Give the listing again, word for word, and let no picture into it.

##########

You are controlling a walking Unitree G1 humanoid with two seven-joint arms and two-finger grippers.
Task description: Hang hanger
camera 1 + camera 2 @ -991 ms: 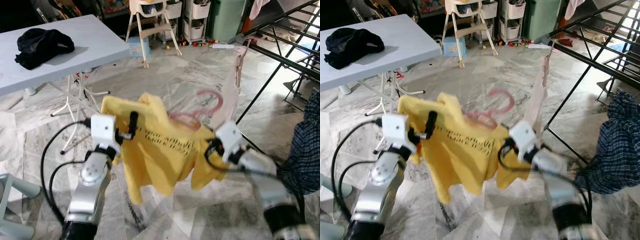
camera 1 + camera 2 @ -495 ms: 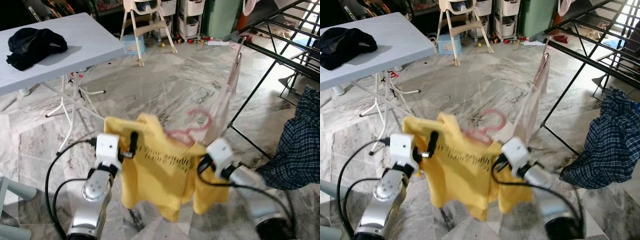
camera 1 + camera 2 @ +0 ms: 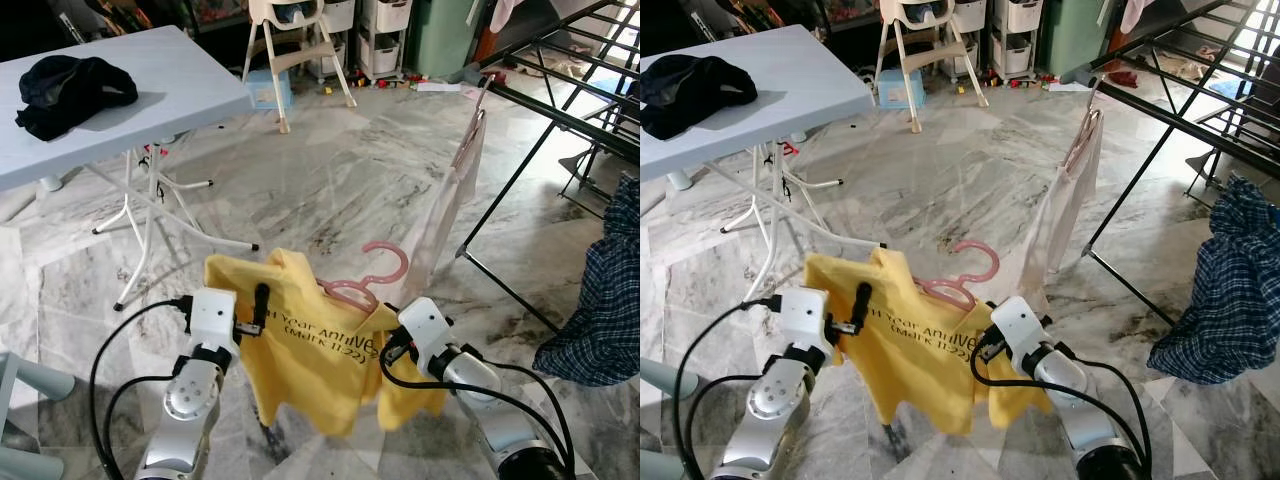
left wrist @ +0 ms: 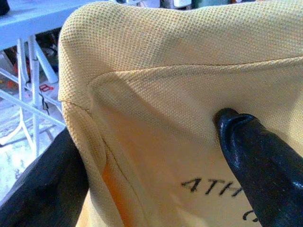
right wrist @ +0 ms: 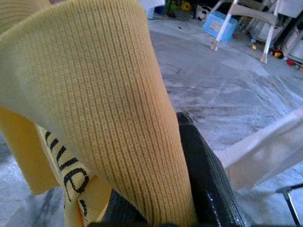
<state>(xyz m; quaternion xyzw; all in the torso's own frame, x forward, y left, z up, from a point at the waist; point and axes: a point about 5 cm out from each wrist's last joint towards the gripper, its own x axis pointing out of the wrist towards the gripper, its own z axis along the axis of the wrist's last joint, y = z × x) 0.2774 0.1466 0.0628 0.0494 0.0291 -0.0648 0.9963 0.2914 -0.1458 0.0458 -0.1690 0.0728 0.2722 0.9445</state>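
While both my left tool (image 3: 262, 305) and right tool (image 3: 392, 345) stay clenched on the yellow shirt (image 3: 310, 350), I judge the pink hanger (image 3: 368, 281) may slip out.

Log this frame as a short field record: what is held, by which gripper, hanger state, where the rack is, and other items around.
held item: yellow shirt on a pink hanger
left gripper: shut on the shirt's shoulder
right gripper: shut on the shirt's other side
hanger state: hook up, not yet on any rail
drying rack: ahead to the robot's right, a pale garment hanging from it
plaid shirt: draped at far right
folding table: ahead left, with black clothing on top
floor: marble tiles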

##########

§ Response area:
You are controlling a walking Unitree G1 humanoid with two seven-joint arms and two-finger grippers.
Task description: Hang hanger
camera 1 + camera 2 @ -991 ms: 
camera 1 + camera 2 @ -495 ms: 
camera 1 + camera 2 @ +0 ms: 
left wrist @ +0 ms: 
right wrist @ +0 ms: 
<state>(xyz m; quaternion xyzw; all in the torso's own frame, x forward, y left, z up, from a point at the waist; point and axes: a point about 5 cm out from each wrist's last joint towards the gripper, its own x axis pointing out of the wrist towards the gripper, its own z axis along the axis of the wrist's last joint, y = z × x) 0.2774 0.1466 0.0628 0.0494 0.0291 -0.0648 0.9963 0.2914 -0.1458 0.0458 -0.1690 0.0728 0.2722 0.9445</state>
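While both my left tool (image 3: 262, 305) and right tool (image 3: 392, 345) stay clenched on the yellow shirt (image 3: 310, 350), I judge the pink hanger (image 3: 368, 281) may slip out.

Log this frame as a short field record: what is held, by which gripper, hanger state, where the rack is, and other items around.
held item: yellow shirt on a pink hanger
left gripper: shut on the shirt's shoulder
right gripper: shut on the shirt's other side
hanger state: hook up, not yet on any rail
drying rack: ahead to the robot's right, a pale garment hanging from it
plaid shirt: draped at far right
folding table: ahead left, with black clothing on top
floor: marble tiles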

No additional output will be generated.